- [Exercise goal]: Please restate each line of the data that follows word for word, skipping any image.

- [Supplied material]:
━━━━━━━━━━━━━━━━

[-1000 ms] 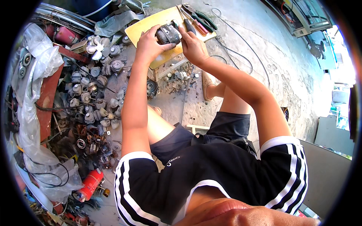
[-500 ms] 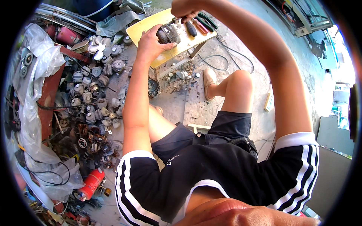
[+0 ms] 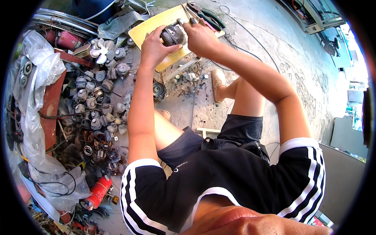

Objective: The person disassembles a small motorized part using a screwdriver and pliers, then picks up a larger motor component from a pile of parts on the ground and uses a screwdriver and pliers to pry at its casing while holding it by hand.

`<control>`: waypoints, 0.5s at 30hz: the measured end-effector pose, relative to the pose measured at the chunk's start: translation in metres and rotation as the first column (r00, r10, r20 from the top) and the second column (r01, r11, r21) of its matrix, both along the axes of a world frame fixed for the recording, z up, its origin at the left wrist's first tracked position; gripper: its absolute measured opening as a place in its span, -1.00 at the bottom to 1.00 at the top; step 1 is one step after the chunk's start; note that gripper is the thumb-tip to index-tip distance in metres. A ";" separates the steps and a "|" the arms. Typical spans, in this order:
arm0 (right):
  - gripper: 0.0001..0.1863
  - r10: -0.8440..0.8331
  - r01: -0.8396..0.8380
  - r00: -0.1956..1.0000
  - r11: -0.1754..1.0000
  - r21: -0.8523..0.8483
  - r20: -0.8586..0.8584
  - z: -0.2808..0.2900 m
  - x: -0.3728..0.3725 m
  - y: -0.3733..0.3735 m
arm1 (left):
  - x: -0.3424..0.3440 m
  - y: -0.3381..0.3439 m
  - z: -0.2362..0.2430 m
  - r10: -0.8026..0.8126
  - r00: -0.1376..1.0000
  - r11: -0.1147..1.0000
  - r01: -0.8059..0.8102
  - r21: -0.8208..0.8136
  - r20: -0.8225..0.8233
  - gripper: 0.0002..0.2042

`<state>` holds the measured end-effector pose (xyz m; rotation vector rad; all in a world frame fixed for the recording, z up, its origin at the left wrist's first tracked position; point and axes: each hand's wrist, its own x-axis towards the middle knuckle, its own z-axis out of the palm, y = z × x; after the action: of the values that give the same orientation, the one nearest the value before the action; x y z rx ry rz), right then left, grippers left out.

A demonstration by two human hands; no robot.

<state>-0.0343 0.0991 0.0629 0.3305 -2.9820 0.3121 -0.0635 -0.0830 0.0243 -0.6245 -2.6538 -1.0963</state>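
My left hand (image 3: 153, 47) is curled round a small, dirty electric motor (image 3: 172, 36), thumb on its near side and fingers on its far side. The motor rests on a yellow-topped bench (image 3: 145, 29). Close to the motor's right side is my right hand (image 3: 202, 38), its fingers bent and closed. What it grips is largely hidden; a short metal piece (image 3: 180, 21) shows by the fingertips, above the motor's far end. Beyond the right hand lie pliers (image 3: 211, 17) with dark green handles and other hand tools, partly covered by it.
Many used motors (image 3: 92, 102) and copper windings are heaped on the floor at left, beside clear plastic sheeting (image 3: 29, 117). A red cylinder (image 3: 98, 192) lies near the heap's front. Cable (image 3: 256, 33) runs over the concrete right of the bench. Debris is scattered under the bench.
My right hand has come down and nearer from the bench's far edge to beside the motor, the elbow lowering with it. My left hand stays on the motor.
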 end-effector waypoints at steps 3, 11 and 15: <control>-0.38 -0.078 0.044 0.977 0.985 -0.168 -0.199 -0.040 0.023 -0.002 | 0.000 0.001 0.003 -0.001 1.000 1.000 0.001 -0.002 0.012 -0.24; -0.42 -0.110 -0.008 0.963 0.901 -0.434 -0.246 -0.071 0.019 0.003 | 0.001 -0.005 0.005 -0.028 0.998 1.000 0.028 0.002 0.055 -0.22; -0.56 -0.133 0.124 0.991 0.900 -0.418 0.007 -0.033 0.004 0.020 | 0.000 -0.001 0.004 -0.012 0.998 1.000 0.013 -0.015 0.056 -0.20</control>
<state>-0.0307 0.1191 0.0299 0.0861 -2.7931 0.9044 -0.0631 -0.0836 0.0286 -0.6228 -2.7113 -1.1136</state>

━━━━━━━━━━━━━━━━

- [Your response]:
[-1000 ms] 
[-500 ms] 
[+0 ms] 

Objective: The person disassembles a small motorized part using a screwdriver and pliers, then picks up a larger motor component from a pile of parts on the ground and uses a screwdriver and pliers to pry at its casing while holding it by hand.

`<control>`: waypoints, 0.5s at 30hz: the measured end-effector pose, relative to the pose measured at the chunk's start: translation in metres and rotation as the first column (r00, r10, r20 from the top) and the second column (r01, r11, r21) of its matrix, both along the axes of a world frame fixed for the recording, z up, its origin at the left wrist's first tracked position; gripper: its absolute measured opening as a place in its span, -1.00 at the bottom to 1.00 at the top; step 1 is one step after the chunk's start; note that gripper is the thumb-tip to index-tip distance in metres. A ";" separates the steps and a "|" the arms. Typical spans, in this order:
arm0 (right):
  - gripper: 0.0001..0.1863
  - r10: -0.8440..0.8331
  - r01: -0.8396..0.8380
  - r00: -0.1956..1.0000
  - r11: -0.1754..1.0000
  - r21: -0.8523..0.8483
  - r20: -0.8586..0.8584
  - z: -0.2808..0.2900 m
  - x: -0.3728..0.3725 m
  - y: -0.3733..0.3735 m
arm1 (left):
  - x: -0.3424..0.3440 m
  - y: -0.3381..0.3439 m
  - z: -0.2362..0.2430 m
  - r10: -0.8026..0.8126
  - r00: -0.1376..1.0000
  - r11: -0.1147..1.0000
  - r01: -0.8059..0.8102
  - r21: -0.8208..0.8136
  - r20: -0.8225..0.8233
  - gripper: 0.0002..0.2042

`<state>` holds the measured end-effector pose (xyz m; rotation vector rad; all in a world frame fixed for the recording, z up, its origin at the left wrist's first tracked position; point and axes: each hand's wrist, its own x-axis towards the middle knuckle, its own z-axis out of the palm, y = z × x; after the action: of the values that give the same orientation, the one nearest the value before the action; x y z rx ry rz), right then left, grippers left out.

A demonstration by two human hands; no robot.

<state>-0.0343 0.0991 0.0629 0.3305 -2.9820 0.3121 -0.0635 -0.0830 0.0243 -0.6245 -2.6538 -1.0963</state>
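My left hand (image 3: 153, 47) is curled round a small, dirty electric motor (image 3: 172, 36), thumb on its near side and fingers on its far side. The motor rests on a yellow-topped bench (image 3: 145, 29). Close to the motor's right side is my right hand (image 3: 202, 38), its fingers bent and closed. What it grips is largely hidden; a short metal piece (image 3: 180, 21) shows by the fingertips, above the motor's far end. Beyond the right hand lie pliers (image 3: 211, 17) with dark green handles and other hand tools, partly covered by it.
Many used motors (image 3: 92, 102) and copper windings are heaped on the floor at left, beside clear plastic sheeting (image 3: 29, 117). A red cylinder (image 3: 98, 192) lies near the heap's front. Cable (image 3: 256, 33) runs over the concrete right of the bench. Debris is scattered under the bench.
My right hand has come down and nearer from the bench's far edge to beside the motor, the elbow lowering with it. My left hand stays on the motor.
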 end-effector waypoints at steps 3, 11 and 15: <control>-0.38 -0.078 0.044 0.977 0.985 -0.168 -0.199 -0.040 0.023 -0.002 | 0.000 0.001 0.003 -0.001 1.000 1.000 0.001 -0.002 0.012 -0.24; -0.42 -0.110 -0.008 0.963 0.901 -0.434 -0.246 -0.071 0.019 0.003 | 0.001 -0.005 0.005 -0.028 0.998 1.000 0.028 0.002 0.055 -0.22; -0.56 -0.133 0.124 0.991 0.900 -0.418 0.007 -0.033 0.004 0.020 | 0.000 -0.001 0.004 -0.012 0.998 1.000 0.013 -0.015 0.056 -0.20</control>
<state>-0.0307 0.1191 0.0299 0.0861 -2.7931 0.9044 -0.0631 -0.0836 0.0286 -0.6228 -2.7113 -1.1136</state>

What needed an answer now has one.